Karatoff faced Kennedy squarely. There was an air almost of triumph in his eyes. "I think I had better say no more, except under the advice of my lawyer," he remarked, finally. "When the police want me, they can find me here."

Quite evident to me now, as we went out of the studio, was the fact that Karatoff considered himself a martyr, that he was not only the victim of an accident, but of persecution as well.

"The fishing was good," remarked Kennedy, tersely, as we reached the street. "Now before I see Errol I should like to see Gaines again."

I tried to reason it out as we walked along in silence. Marchant had known Edith Gaines intimately. Carita Belleville had known Errol as well. I recalled Errol hovering about Mrs. Gaines at the tea and the incident during the seance when Carita Belleville had betrayed her annoyance over some remark by Errol. The dancing by Edith Gaines had given a flash of the jealous nature of the woman. Had it been interest in Errol that had led her to visit the laboratory? Kennedy was weaving a web about some one, I knew. But about whom?

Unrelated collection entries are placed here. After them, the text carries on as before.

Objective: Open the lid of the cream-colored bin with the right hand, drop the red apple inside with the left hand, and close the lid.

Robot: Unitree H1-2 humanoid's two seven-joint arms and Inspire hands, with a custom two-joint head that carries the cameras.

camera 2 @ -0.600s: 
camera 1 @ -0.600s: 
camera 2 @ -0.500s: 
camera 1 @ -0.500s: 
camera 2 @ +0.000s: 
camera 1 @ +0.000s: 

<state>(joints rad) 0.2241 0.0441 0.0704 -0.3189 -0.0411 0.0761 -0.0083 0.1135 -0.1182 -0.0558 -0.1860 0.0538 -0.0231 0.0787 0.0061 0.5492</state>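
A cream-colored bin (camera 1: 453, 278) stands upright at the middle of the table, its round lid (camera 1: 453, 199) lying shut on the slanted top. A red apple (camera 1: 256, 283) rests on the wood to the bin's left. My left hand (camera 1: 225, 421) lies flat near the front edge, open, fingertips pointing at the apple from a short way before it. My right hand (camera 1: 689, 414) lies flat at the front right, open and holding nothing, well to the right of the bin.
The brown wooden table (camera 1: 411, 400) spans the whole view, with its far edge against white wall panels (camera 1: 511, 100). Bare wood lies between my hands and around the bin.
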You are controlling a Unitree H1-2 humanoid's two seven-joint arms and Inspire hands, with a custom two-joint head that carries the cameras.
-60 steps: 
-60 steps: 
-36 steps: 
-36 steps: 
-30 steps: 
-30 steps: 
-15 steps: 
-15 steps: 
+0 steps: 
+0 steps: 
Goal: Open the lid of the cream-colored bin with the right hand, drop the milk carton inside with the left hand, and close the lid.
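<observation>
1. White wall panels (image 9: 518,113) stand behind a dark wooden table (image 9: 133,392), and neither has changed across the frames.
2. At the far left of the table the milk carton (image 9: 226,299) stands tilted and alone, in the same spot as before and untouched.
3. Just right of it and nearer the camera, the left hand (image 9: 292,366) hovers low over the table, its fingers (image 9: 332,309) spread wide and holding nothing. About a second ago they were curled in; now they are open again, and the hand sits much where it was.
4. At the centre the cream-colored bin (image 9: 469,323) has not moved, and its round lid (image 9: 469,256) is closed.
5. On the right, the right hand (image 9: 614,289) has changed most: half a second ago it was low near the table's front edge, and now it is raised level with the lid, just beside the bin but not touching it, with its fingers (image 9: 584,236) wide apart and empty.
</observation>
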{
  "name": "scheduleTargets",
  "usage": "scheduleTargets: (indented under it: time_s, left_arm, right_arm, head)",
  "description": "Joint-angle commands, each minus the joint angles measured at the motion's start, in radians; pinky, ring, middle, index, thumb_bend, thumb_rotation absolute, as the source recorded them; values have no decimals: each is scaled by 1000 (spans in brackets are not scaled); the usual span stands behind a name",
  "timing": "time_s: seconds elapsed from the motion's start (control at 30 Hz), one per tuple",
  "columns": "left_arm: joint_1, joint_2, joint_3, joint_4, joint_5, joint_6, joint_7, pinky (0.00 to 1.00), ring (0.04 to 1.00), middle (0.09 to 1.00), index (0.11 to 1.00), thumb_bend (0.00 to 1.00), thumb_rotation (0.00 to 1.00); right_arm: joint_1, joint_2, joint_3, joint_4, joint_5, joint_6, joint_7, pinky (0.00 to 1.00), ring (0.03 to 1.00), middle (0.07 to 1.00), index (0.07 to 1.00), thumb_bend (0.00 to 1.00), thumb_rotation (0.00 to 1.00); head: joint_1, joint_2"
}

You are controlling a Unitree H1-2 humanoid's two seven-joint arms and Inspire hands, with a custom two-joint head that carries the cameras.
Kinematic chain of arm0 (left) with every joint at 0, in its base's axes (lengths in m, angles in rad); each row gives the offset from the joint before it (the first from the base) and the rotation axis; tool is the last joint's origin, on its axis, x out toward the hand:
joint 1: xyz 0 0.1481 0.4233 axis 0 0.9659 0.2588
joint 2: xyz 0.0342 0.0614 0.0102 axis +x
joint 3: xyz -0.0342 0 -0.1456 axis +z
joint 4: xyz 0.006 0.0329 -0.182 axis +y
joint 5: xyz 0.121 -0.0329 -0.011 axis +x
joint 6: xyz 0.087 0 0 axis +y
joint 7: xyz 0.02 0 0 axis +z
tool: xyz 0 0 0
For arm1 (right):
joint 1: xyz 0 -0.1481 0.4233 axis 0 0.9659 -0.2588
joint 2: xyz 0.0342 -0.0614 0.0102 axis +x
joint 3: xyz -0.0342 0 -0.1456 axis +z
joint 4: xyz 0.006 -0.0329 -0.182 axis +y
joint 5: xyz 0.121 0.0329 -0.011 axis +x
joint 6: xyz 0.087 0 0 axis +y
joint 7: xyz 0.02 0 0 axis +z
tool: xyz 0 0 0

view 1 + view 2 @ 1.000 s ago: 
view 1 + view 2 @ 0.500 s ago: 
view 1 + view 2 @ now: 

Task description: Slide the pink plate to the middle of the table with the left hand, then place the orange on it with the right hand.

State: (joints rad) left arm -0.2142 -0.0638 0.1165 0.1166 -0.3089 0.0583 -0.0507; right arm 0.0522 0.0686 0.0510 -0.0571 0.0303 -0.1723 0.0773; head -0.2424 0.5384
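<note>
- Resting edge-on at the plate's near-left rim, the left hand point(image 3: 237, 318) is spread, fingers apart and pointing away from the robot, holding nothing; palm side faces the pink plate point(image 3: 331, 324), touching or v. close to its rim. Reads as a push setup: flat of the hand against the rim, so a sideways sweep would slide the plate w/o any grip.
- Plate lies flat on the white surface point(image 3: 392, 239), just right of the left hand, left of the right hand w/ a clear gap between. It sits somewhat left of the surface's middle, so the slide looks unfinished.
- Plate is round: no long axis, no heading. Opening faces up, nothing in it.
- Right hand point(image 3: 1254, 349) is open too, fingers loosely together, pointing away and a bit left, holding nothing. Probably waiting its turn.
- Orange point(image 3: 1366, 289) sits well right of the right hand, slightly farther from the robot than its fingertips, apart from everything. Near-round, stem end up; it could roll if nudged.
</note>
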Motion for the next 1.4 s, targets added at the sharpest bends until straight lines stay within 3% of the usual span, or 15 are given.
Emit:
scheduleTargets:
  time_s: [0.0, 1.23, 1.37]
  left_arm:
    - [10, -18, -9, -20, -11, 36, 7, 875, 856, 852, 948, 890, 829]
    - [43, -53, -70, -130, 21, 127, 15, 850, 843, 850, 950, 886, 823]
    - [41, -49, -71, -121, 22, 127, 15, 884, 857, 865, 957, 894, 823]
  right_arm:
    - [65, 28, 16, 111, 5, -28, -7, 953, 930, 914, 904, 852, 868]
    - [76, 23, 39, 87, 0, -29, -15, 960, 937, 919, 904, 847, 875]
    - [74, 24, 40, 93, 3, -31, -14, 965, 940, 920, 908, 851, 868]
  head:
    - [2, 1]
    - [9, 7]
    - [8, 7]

As we pa.s.sed a corner, he paused, entered a drugstore and called up several numbers at a pay-station telephone booth. Then we turned into the campus and proceeded rapidly toward the laboratory of the psychological department. Gaines was there, sitting at his desk, writing, as we entered.

"I'm glad to see you," he greeted, laying down his work. "I am just finishing the draft of my report on that Karatoff affair. I have been trying to reach you by telephone to know whether you would add anything to it. Is there anything new?"

"Yes," returned Kennedy, "there is something new. I've just come from Karatoff's and on the way I decided suddenly that it was time we did something. So I have called up, and the police will bring Errol here, as well as Miss Belleville. Karatoff will come--he won't dare stay away; and I also took the liberty of calling Mrs. Gaines."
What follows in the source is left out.